- _YOUR GOAL_
Set out the listing word for word. End with the line that contains "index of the".
────────
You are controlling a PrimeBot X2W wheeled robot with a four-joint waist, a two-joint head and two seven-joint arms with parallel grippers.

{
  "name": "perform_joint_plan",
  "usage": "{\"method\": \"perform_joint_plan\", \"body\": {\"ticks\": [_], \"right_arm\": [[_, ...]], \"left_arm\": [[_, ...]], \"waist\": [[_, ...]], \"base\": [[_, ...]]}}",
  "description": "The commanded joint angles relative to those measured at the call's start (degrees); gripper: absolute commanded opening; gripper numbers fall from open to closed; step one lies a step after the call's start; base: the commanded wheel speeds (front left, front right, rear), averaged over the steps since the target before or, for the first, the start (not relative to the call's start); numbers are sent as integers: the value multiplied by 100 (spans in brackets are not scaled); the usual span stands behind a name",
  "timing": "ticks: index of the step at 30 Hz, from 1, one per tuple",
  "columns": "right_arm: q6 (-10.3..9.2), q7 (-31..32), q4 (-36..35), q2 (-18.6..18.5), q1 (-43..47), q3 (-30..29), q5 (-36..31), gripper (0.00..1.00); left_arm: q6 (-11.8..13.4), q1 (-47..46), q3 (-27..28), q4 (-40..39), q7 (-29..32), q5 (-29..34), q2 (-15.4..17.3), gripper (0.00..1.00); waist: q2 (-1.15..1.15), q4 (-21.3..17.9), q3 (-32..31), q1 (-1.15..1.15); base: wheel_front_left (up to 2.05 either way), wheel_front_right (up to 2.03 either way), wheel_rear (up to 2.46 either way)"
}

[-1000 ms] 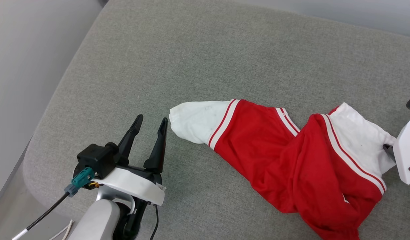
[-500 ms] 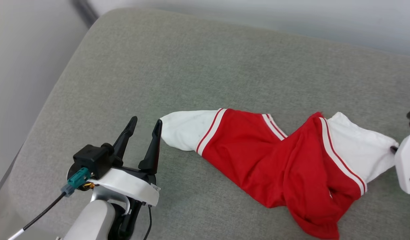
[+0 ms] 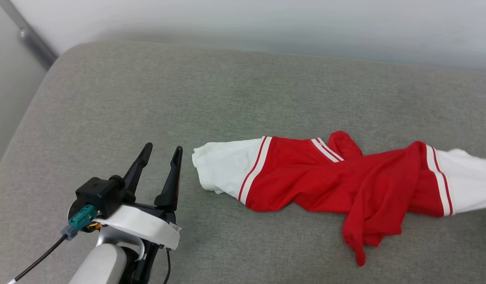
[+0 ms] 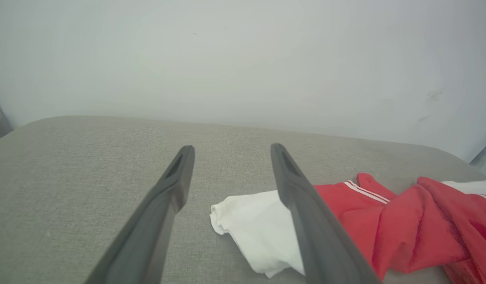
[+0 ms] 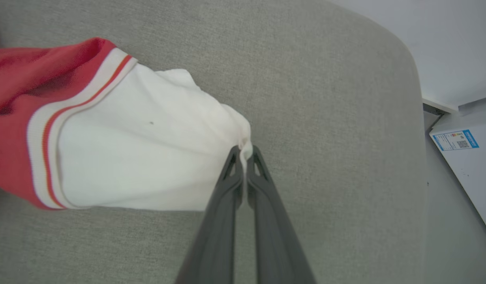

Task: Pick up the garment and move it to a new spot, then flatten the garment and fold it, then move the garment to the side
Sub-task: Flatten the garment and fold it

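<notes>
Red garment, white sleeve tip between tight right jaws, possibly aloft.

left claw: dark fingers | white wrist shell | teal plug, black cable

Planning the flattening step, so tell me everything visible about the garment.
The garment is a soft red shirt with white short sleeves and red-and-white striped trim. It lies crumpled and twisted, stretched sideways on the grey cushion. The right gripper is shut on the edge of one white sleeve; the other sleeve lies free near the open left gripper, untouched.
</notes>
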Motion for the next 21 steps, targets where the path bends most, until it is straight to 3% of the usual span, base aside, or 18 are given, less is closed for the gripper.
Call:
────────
- _EXERCISE OUTPUT_
You are controlling a PrimeBot X2W wheeled robot with a four-joint waist, a two-joint head and two seven-joint arms with parallel grippers.

{
  "name": "perform_joint_plan",
  "usage": "{\"method\": \"perform_joint_plan\", \"body\": {\"ticks\": [_], \"right_arm\": [[_, ...]], \"left_arm\": [[_, ...]], \"waist\": [[_, ...]], \"base\": [[_, ...]]}}",
  "description": "The commanded joint angles relative to those measured at the call's start (degrees); gripper: absolute commanded opening; gripper numbers fall from open to closed; step one lies a step after the call's start; base: the commanded wheel speeds (front left, front right, rear), averaged over the steps since the target before or, for the first, the start (not relative to the call's start); numbers are sent as integers: the value multiplied by 100 (spans in brackets are not scaled); the usual span stands behind a name",
  "timing": "ticks: index of the step at 30 Hz, from 1, one per tuple",

There is no more output for this exercise.